■ **TASK DESCRIPTION**
Each record needs to be transcribed word for word, though without its pictures.

☆ ☆ ☆

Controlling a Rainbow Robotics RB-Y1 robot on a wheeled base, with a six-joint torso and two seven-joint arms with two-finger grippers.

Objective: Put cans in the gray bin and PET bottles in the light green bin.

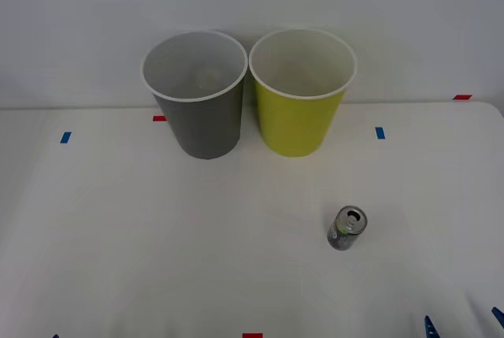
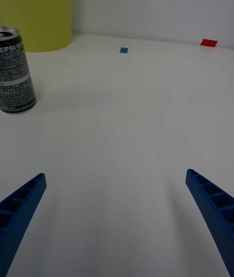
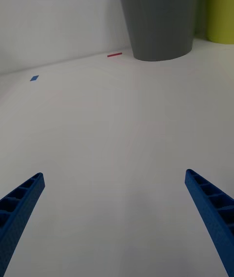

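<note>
the left gripper point(image 3: 114, 223) waits low over the white table point(image 1: 118, 228) on the robot's left, its blue ribbed fingers point(image 3: 22, 209) spread wide with nothing between them. it faces the foot of the gray bin point(image 3: 158, 11), which seems a sensible rest pose: out of the way, yet aimed toward the bin it might later serve.

that gray bin point(image 1: 197, 94) stands upright at the back of the table, mouth open to the ceiling, and just beside it on its right stands the light green bin point(image 1: 301, 90), their white rims almost touching. keeping them side by side and open-topped lets either arm drop an item in from above without reaching around the other. small blue and red tape marks point(image 1: 65, 137) dot the table, likely position guides.

further right and nearer the robot, the pepsi can point(image 1: 346, 228) stands upright on the table, alone, well apart from both bins, its opened pull-tab top showing. standing rather than lying, it offers its round sides to a grasp.

the right gripper point(image 2: 117, 218) sits low at the near right edge of the table, fingers point(image 2: 214, 213) wide apart and empty; the can point(image 2: 16, 71) lies off to one side of its line, with the green bin point(image 2: 36, 7) behind. judging by this, the grasp has not begun, and the gripper would need to swing toward the can first.
</note>
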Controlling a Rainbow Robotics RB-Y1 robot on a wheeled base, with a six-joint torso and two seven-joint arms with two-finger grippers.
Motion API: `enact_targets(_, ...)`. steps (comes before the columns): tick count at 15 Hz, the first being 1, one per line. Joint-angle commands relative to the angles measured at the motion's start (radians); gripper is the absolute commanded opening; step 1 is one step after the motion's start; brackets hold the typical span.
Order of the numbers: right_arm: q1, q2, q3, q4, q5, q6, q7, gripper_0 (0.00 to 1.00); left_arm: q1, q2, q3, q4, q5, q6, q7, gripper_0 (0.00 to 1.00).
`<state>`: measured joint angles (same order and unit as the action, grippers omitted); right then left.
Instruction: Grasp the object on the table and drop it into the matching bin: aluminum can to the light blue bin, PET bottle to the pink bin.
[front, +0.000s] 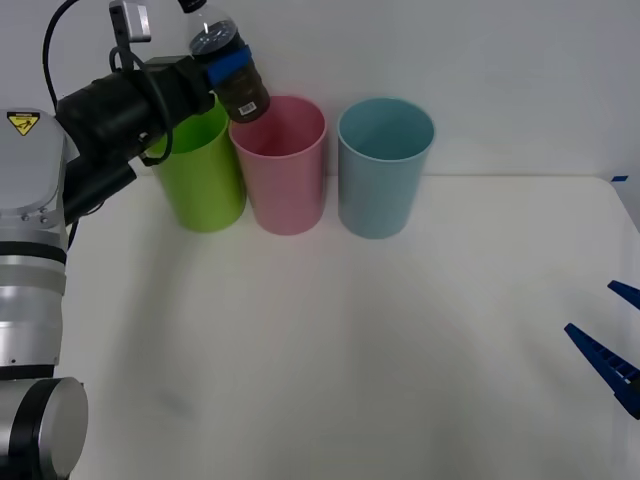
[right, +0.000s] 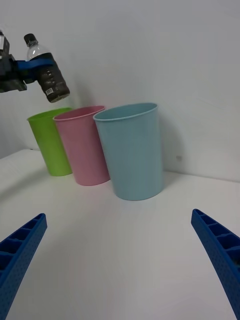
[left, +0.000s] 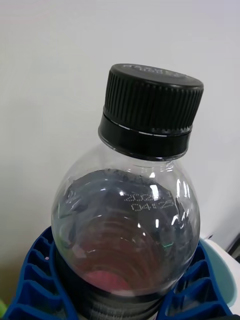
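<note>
My left gripper (front: 228, 66) was raised above the back of the table (front: 350, 350), its blue fingers (left: 35, 280) pinched around the PET bottle (front: 230, 68) at the clear shoulder, just above the dark brown label. The bottle hung tilted in my grip, black cap (left: 150, 110) up and away from the bins, base pointing down toward the near rim of the pink bin (front: 283, 170), at the gap between it and the lime green bin (front: 202, 175). The bottle was clear of both rims, touching neither. The light blue bin (front: 383, 170) stood beyond the pink one, farther from my left gripper. My right gripper (right: 120, 260) waited low over the table, well apart from the bins, fingers spread wide and holding nothing.
</note>
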<state>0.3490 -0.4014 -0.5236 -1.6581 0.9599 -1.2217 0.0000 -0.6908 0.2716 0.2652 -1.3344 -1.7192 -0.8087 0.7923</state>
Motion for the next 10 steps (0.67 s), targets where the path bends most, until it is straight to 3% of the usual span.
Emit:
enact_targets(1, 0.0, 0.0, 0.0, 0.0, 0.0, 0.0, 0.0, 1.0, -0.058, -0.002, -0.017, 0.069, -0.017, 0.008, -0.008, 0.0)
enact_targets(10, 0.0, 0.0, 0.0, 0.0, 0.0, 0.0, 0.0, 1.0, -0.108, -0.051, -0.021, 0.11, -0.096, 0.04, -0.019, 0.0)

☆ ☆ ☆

■ **RESPONSE AREA**
Controlling a Rainbow Robotics RB-Y1 robot on a wheeled base, with a six-joint torso and two seven-joint arms with two-finger grippers.

Objective: Put cans in the gray bin and PET bottles in the light green bin.


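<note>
the left gripper point(image 3: 114, 223) waits low over the white table point(image 1: 118, 228) on the robot's left, its blue ribbed fingers point(image 3: 22, 209) spread wide with nothing between them. it faces the foot of the gray bin point(image 3: 158, 11), which seems a sensible rest pose: out of the way, yet aimed toward the bin it might later serve.

that gray bin point(image 1: 197, 94) stands upright at the back of the table, mouth open to the ceiling, and just beside it on its right stands the light green bin point(image 1: 301, 90), their white rims almost touching. keeping them side by side and open-topped lets either arm drop an item in from above without reaching around the other. small blue and red tape marks point(image 1: 65, 137) dot the table, likely position guides.

further right and nearer the robot, the pepsi can point(image 1: 346, 228) stands upright on the table, alone, well apart from both bins, its opened pull-tab top showing. standing rather than lying, it offers its round sides to a grasp.

the right gripper point(image 2: 117, 218) sits low at the near right edge of the table, fingers point(image 2: 214, 213) wide apart and empty; the can point(image 2: 16, 71) lies off to one side of its line, with the green bin point(image 2: 36, 7) behind. judging by this, the grasp has not begun, and the gripper would need to swing toward the can first.
</note>
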Controlling a Rainbow Robotics RB-Y1 robot on a wheeled base, with a six-joint torso and two seven-joint arms with two-finger grippers.
Motion API: `enact_targets(_, ...)`. steps (comes before the columns): tick count at 15 Hz, the first being 1, one per line. Joint-angle commands relative to the angles measured at the motion's start (radians); gripper is the absolute commanded opening; step 1 is one step after the motion's start; brackets hold the typical span.
Order of the numbers: right_arm: q1, q2, q3, q4, q5, q6, q7, gripper_0 (0.00 to 1.00); left_arm: q1, q2, q3, q4, q5, q6, q7, gripper_0 (0.00 to 1.00).
`<state>`: measured joint angles (same order and unit as the action, grippers omitted); right then left.
Instruction: Grasp the object on the table and drop it into the matching bin: aluminum can to the light blue bin, PET bottle to the pink bin.
[front, +0.000s] 
[right, +0.000s] 
[left, +0.000s] 
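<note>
My left gripper (front: 228, 66) was raised above the back of the table (front: 350, 350), its blue fingers (left: 35, 280) pinched around the PET bottle (front: 230, 68) at the clear shoulder, just above the dark brown label. The bottle hung tilted in my grip, black cap (left: 150, 110) up and away from the bins, base pointing down toward the near rim of the pink bin (front: 283, 170), at the gap between it and the lime green bin (front: 202, 175). The bottle was clear of both rims, touching neither. The light blue bin (front: 383, 170) stood beyond the pink one, farther from my left gripper. My right gripper (right: 120, 260) waited low over the table, well apart from the bins, fingers spread wide and holding nothing.
</note>
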<state>0.3490 -0.4014 -0.5236 -1.6581 0.9599 -1.2217 0.0000 -0.6908 0.2716 0.2652 -1.3344 -1.7192 -0.8087 0.7923</state>
Motion for the next 10 steps (0.67 s), targets where the path bends most, until it is straight to 3% of the usual span.
Emit:
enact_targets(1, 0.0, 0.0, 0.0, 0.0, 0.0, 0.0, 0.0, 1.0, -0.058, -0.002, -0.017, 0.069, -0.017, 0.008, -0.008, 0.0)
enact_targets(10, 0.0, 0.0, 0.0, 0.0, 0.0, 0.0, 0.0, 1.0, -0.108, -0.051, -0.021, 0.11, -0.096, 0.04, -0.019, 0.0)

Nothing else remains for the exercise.